13話 帝国の思惑
帝国の中枢である帝都。そこの一角には富裕層だけが住まう区域があった。帝都で空を見上げる時、人々は必ずその区域の建物を目にする。そうして誰もが、そこに住むだろう貴族たちの豪華な生活を想像した。
「今年の葡萄酒もどこも似たり寄ったりだな。渋くて酸っぱくて、こんな物の為にブドウを使うなんて勿体ない」
口に含んだ葡萄酒の味にジャバー・シャットーはため息をつきながらそう漏らした。帝国でも大きな力を持つブランドハウスの一つシャット―家の主、その言葉は皇帝の言葉と言われるほどの影響力の持ち主だ。
「そう軽々しく口にしなさんな。我々以外に聞いてる者がいたら、不満一つが大ごとになりかねないのですから」
同じブランドハウスのミィジー・グレーンが諫めるが、葡萄酒の味に関しては同意するように彼女の眉間にはしわが寄っていた。
「特に商会の連中の耳に入ったら市場にどんな影響が出るか……商人どもは金のためなら何でもする卑しい連中ばかりだ」
ブランディス家のボン・ブランディスが首を振って周囲を警戒しながら言った。帝都にある己の家でも警備している衛兵が、商会と内通してるかもしれない。そう用心しなければならない程、商会の息のかかった者は何処にでも潜んでいる。

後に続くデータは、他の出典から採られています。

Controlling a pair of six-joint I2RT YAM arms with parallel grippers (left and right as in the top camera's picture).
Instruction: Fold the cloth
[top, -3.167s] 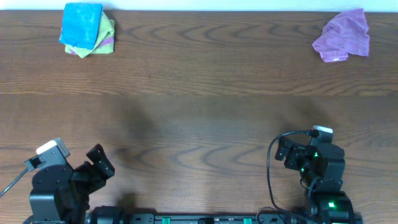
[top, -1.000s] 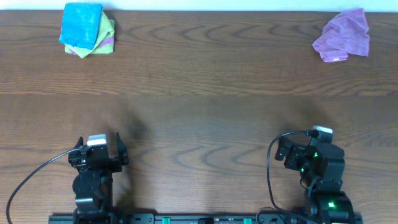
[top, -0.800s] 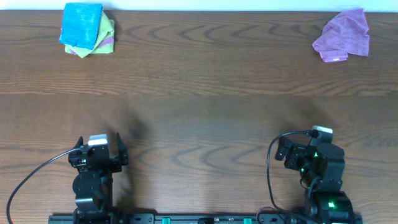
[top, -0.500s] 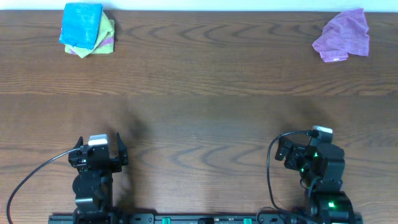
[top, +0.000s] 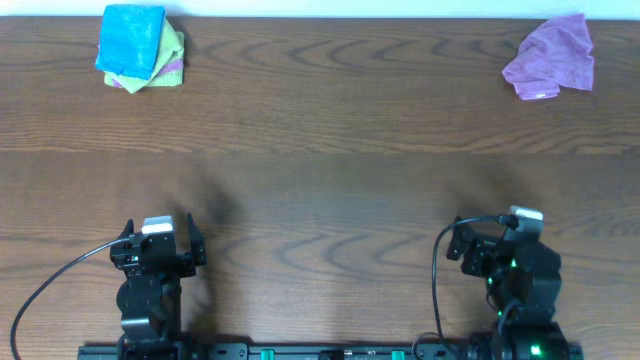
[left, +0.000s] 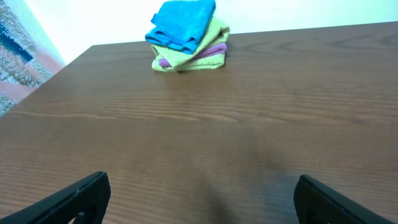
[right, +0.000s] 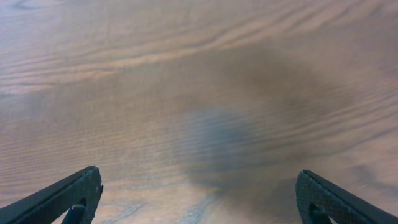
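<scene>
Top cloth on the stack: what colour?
The cloth is plain sky blue; left wrist view shows it best.

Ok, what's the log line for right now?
sky-blue fabric cloth: atop lime-green cloth | left claw: open | right claw: open

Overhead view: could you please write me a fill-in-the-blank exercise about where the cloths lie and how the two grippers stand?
1. Directly under the bright sky-blue soft fabric cloth lies a folded cloth whose colour is ____.
2. The crumpled purple fabric cloth lies near the far ____ corner of the brown wooden table.
3. The left gripper and the right gripper hold nothing, and both stand wide ____.

Missing words: lime-green; right; open
</scene>
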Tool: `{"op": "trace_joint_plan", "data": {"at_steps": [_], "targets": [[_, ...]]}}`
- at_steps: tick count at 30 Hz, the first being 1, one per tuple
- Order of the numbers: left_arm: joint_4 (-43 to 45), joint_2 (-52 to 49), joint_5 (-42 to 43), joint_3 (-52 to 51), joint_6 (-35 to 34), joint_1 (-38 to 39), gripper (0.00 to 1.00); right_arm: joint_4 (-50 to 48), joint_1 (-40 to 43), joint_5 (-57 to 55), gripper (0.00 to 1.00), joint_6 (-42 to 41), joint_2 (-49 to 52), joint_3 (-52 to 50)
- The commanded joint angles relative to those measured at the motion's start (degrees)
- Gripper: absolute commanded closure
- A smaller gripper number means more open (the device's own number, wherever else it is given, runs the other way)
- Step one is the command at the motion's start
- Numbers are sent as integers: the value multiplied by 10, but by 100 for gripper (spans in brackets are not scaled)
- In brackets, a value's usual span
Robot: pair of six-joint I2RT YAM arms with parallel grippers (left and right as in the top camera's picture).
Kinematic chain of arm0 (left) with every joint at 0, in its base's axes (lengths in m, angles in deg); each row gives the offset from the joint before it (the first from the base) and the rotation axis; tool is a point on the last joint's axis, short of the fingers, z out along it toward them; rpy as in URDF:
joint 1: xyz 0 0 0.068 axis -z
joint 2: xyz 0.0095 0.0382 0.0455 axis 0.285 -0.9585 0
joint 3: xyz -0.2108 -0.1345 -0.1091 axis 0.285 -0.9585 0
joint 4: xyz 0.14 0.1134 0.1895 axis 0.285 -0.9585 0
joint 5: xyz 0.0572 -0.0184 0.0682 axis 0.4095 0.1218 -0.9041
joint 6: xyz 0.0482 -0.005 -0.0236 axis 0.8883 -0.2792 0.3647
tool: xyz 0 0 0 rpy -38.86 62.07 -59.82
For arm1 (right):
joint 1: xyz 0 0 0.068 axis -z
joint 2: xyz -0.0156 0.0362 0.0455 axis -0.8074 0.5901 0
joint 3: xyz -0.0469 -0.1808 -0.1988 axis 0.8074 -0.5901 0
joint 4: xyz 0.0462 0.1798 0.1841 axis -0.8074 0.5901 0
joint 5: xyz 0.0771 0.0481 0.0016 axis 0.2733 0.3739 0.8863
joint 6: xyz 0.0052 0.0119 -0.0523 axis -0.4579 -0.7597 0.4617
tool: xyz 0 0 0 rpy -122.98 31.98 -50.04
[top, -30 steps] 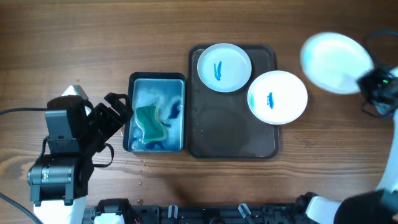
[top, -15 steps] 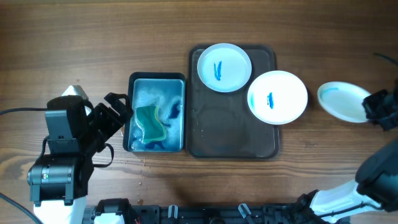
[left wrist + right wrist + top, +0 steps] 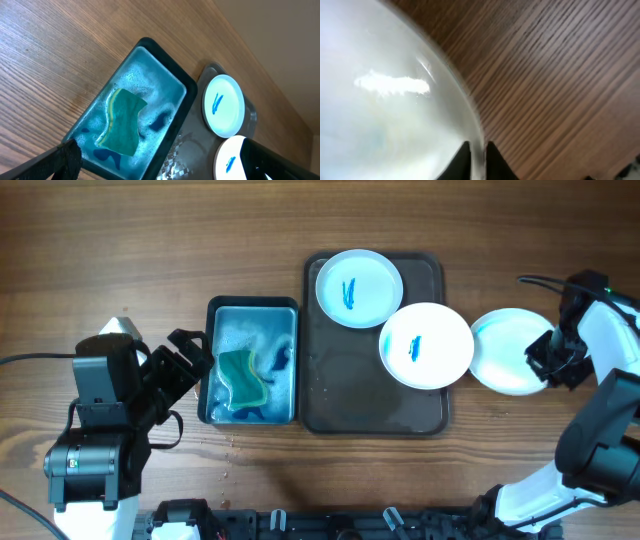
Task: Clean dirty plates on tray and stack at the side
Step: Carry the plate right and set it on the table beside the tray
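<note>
The dark brown tray [image 3: 340, 395] holds two white plates with blue smears. One plate [image 3: 359, 288] lies at its far end. The other plate [image 3: 426, 345] overhangs the tray's right rim. A third plate [image 3: 505, 350], with no smear, rests on the wood right of the tray, touching the overhanging one. My right gripper [image 3: 545, 360] is at its right rim; in the right wrist view the jaws [image 3: 477, 150] pinch that rim [image 3: 470, 110]. My left gripper [image 3: 190, 360] stands open left of the basin, holding nothing; its fingers [image 3: 65, 160] frame the left wrist view.
A blue-lined basin [image 3: 212, 360] with soapy water and a green sponge [image 3: 243, 377] stands left of the tray. The left wrist view also takes in the sponge [image 3: 122, 122], the tray [image 3: 200, 145] and both smeared plates. A black cable [image 3: 30, 360] trails left.
The right arm brought the clean plate down and leftward onto the wood beside the tray. The overhanging smeared plate shifted a little left. The left arm stayed still.
</note>
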Motion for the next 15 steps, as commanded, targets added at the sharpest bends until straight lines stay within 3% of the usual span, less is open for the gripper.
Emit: {"op": "trace_joint_plan", "data": {"at_steps": [1, 9, 15], "targets": [[1, 3, 5, 6, 9, -5, 0, -4, -26, 13, 80, 26, -66, -3], [1, 3, 5, 6, 9, -5, 0, -60, -72, 292, 59, 170, -154, -4], [1, 3, 5, 6, 9, -5, 0, -116, -117, 254, 44, 181, -129, -43]]}}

「少なくともこの葡萄酒が酸っぱい内は、下々の者たちは帝国法の下に準じている証拠ですよ」
ミィジーの言う通り、ワインの味も分からず貴族たちに酒を献上しているのは、醸造家たちが味見もしないで言われた通り葡萄酒を造っているからだ。酒を飲めるのは王侯貴族たち、上流階級のみに許された特権だ。

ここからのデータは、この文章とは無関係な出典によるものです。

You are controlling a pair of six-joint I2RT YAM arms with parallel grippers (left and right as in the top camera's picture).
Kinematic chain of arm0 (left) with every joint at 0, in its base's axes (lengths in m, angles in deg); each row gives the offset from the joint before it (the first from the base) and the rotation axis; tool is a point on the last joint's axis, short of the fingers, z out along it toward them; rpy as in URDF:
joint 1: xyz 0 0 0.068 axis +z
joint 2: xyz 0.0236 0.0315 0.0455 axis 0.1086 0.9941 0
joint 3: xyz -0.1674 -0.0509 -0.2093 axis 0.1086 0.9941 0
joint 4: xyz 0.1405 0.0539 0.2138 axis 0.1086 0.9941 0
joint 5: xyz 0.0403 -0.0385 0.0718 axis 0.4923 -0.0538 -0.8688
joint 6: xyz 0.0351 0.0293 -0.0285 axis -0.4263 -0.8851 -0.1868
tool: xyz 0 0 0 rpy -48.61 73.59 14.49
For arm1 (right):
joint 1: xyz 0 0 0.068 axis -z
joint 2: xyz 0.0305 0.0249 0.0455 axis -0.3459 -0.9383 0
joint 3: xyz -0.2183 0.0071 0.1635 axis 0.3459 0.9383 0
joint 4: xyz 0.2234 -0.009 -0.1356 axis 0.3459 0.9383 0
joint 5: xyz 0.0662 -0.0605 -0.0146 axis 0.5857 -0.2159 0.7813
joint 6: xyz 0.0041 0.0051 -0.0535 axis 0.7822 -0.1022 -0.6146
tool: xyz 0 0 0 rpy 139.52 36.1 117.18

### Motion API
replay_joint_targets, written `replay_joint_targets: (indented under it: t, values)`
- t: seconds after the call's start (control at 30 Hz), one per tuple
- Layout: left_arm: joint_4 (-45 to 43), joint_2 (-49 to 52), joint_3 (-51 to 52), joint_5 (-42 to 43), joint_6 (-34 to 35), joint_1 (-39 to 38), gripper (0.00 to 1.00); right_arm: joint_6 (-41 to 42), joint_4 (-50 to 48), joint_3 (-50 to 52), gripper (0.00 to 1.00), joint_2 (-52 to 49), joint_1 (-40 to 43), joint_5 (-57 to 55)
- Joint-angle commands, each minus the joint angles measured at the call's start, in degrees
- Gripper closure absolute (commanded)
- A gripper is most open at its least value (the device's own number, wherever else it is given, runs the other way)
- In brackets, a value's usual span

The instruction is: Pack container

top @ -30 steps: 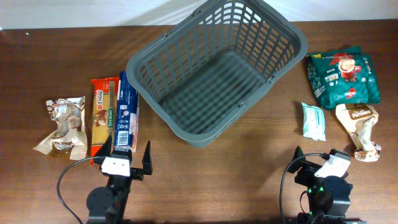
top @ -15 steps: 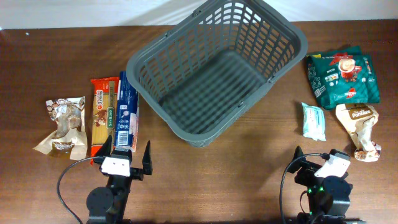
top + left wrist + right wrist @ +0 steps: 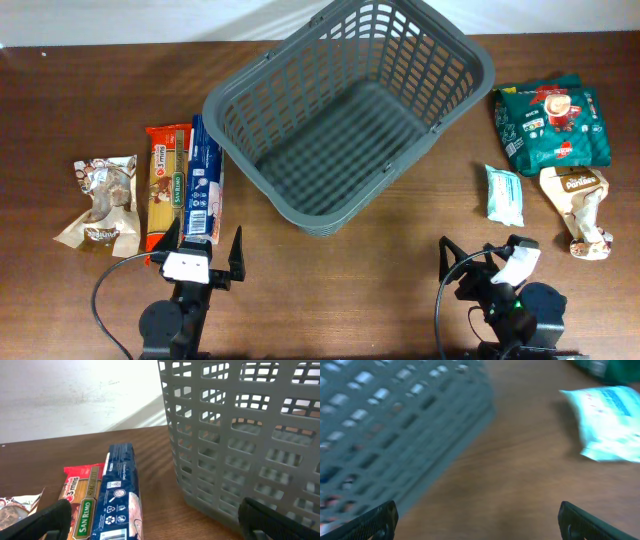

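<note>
**A:** How do the jaws stand?

**B:** The left gripper (image 3: 203, 245) has its jaws released, spread wide with nothing between them. The right gripper (image 3: 478, 260) is also released and bare. Its wrist view is blurred.

**A:** Where are they?

**B:** Both are at the near edge of the table (image 3: 380, 270). The left one sits just near of the blue packet (image 3: 205, 180) and the red pasta packet (image 3: 167, 185). A pale packet (image 3: 504, 193) lies far-right of the right one.

**A:** And the basket (image 3: 300, 85)?

**B:** It stands far centre, turned at an angle. All the packets lie outside it, with a brown wrapper (image 3: 100, 205) far left and a green bag (image 3: 553, 122) and beige bag (image 3: 583, 208) to the right.
</note>
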Motion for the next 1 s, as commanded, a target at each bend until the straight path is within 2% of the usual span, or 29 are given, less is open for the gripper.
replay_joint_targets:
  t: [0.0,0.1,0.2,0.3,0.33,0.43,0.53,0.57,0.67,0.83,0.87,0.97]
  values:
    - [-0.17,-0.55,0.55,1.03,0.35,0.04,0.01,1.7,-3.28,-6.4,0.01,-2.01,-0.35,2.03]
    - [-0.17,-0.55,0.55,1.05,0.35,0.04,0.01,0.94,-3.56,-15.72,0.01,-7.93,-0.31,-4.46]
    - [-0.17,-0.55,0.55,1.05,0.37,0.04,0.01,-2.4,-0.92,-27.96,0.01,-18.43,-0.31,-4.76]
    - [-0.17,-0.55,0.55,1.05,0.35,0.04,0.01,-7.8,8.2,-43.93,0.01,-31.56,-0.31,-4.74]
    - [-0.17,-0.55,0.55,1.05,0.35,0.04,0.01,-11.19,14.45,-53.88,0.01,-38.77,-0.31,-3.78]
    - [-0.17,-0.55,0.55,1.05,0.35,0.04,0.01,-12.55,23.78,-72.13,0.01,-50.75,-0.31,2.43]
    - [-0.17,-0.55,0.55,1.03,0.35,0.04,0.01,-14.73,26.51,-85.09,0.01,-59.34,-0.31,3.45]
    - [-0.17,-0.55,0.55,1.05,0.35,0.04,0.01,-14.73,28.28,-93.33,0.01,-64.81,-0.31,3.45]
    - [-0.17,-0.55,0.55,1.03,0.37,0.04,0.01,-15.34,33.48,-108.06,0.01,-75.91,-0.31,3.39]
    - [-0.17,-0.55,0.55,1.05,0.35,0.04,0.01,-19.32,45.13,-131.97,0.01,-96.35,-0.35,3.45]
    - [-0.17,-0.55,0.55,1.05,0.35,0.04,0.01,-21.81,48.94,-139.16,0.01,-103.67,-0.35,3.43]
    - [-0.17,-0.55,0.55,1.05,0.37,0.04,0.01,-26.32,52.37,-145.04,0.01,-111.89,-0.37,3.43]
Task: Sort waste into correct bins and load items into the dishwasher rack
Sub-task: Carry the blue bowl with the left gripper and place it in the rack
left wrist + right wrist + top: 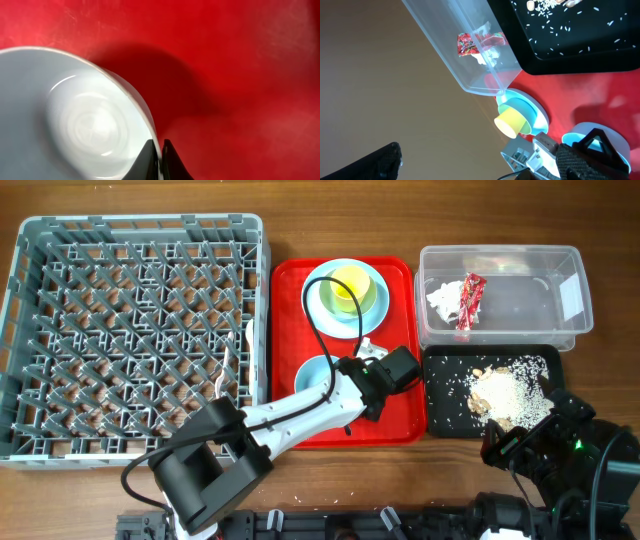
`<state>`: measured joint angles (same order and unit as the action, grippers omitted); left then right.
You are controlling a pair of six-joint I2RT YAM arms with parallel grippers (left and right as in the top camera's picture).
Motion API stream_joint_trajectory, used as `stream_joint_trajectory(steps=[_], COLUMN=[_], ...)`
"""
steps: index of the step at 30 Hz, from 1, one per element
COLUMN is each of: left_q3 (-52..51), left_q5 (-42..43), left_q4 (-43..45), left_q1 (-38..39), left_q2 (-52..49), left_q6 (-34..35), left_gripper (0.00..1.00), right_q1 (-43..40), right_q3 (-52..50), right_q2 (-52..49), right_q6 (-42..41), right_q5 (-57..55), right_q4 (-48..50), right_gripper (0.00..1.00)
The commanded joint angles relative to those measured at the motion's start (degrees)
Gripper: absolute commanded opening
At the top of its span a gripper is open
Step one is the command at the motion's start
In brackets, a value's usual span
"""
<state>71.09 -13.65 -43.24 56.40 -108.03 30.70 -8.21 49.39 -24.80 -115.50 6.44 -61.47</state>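
Along the bench's left edge, the grey dishwasher rack [135,330] is sitting. Just beside it, the red tray [392,310] is carrying the light blue plate [372,308] at its far end, with the yellow cup [350,283] standing on it, and the light blue bowl [316,375] near its left edge. The left gripper [160,161] is pinching the bowl's rim, jaws pressed together on it. At the bench's right edge, the clear tub [530,305] is holding the napkin [441,300] and red wrapper [470,300]. In front of it, the black tray [445,415] is holding the rice scraps [505,392]. The right gripper [515,442] is hovering at that tray's near edge, jaws spread wide, holding nothing.
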Motion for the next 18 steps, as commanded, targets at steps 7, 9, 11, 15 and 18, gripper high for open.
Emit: stream_joint_trajectory(steps=[7, 9, 11, 15, 18], left_q3=[27.6, 34.0, 36.9, 36.9, 36.9], left_q5=[17.3, 27.0, 37.5, 64.5, 81.5], left_q4=[-10.5, -11.3, -9.8, -5.2, -2.7], left_q1=[-13.6, -20.3, -28.8, -44.0, -52.6], left_q2=[5.2, 5.2, 5.2, 3.5, 0.2], left_q6=[-8.6, -11.2, -11.2, -11.0, -11.0], left_gripper=[0.04, 0.04, 0.04, 0.04, 0.04], right_q1=[-0.3, -0.3, -0.3, -0.3, -0.3], right_q3=[0.5, 0.5, 0.5, 0.5, 0.5], right_q2=[0.3, 0.3, 0.3, 0.3, 0.3], right_q6=[-3.2, -3.1, -3.2, -3.1, -3.1], right_q5=[0.5, 0.5, 0.5, 0.5, 0.5], right_q4=[0.0, 0.0, 0.0, 0.0, 0.0], right_gripper=[1.0, 1.0, 1.0, 1.0, 1.0])
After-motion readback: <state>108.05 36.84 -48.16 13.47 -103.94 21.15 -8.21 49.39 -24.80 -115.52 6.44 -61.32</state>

「こんな酸っぱい葡萄酒を飲むことが我々の特権か。偉くなるのも考え物だな」
ジャバ―が皮肉を言って一気に葡萄酒を飲み干した。帝国が統一されたとき皇帝と王たちは、領地内での自分たちの権力が維持されているかを見るため、敢えていくつかの極端な禁止令を設けた。不満を持つ者が現れた時、すぐに帝国に対する反逆として違法行為を行ったと証明させるために。その一つが酒の独占だった。
「今、部下に口直しの食事を持ってこさせる」
合図を送ると執事がやって来て、ブランディスの命令を聞くとすぐに部屋から出て行った。ほんの十数秒のやり取りだ。
「しかし最近の帝国はどうだ? 北はドワーフの連中が未だに鉄の産出を支配し、商会は酒だけでなく資源の輸送を管理している。本当に帝国の権力は安泰なのか?」
「もう100年以上も経っていて、反乱の芽は出ていない。結構な事じゃないか」
「まだ100年だ。その間で物の流通は商会が牛耳り、我々が文句を言えばいつでも止める事が出来る」
軽食が運ばれてくる。葡萄酒にならずそのまま届けられた葡萄に、柔らかいチーズ。ジャバ―は我先にと葡萄を一房掴んで実に噛り付く。

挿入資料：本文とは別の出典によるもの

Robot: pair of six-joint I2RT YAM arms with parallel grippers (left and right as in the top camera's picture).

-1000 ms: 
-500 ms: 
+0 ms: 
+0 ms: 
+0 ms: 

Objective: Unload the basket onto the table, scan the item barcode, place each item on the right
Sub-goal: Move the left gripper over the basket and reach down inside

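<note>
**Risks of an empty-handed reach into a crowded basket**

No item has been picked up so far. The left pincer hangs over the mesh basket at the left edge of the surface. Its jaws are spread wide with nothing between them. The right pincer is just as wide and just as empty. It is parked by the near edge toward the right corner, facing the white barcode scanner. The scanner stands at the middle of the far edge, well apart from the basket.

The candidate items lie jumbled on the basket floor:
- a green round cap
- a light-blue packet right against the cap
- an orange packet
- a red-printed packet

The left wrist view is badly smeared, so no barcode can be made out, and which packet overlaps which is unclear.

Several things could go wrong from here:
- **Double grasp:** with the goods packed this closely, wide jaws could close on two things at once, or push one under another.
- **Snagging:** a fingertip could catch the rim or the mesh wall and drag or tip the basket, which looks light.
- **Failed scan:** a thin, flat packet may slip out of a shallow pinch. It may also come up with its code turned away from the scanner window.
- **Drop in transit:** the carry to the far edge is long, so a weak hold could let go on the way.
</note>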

「そうすれば、新鮮な食料は食えなくなって、地下に貯まってるあの酸っぱい葡萄酒だけで過ごす羽目になる」
商会の連中は権力は持たない。代わりに金と品物の流通を持っている。それだけで、権力の天秤が何時向こうに傾くか分からない。
「だからこそ、輸送には帝国の騎士団を護衛に付けさせている。その間にリストに不足品や書かれていない物が見つかったら、すぐに商会の首根っこを締められるようにな」
要は護衛だけでなく監視も行わせるという考えだ。戦争が終わった騎士たちの仕事は密輸品の取り締まりが主になっている。